(Beginning of Data excerpt)

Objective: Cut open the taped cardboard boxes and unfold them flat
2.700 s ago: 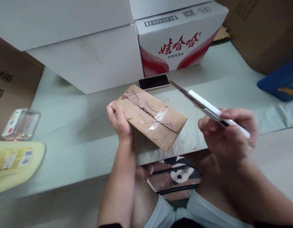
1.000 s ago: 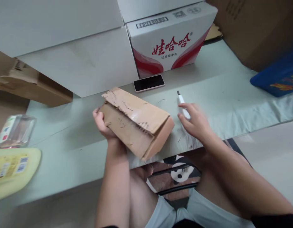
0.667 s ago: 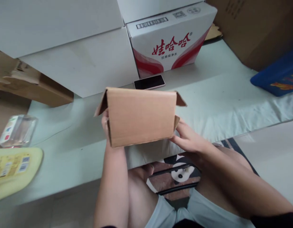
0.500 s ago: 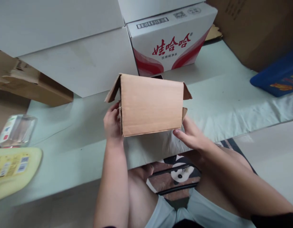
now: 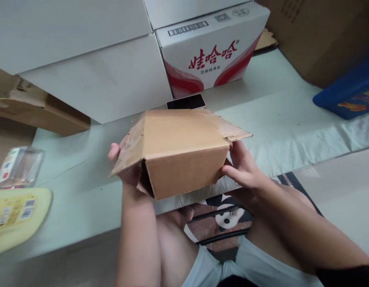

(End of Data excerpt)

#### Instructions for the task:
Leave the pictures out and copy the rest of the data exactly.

#### Output for this task:
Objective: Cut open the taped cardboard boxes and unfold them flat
2.700 s ago: 
1.000 s ago: 
0.667 s ago: 
0.500 s ago: 
now: 

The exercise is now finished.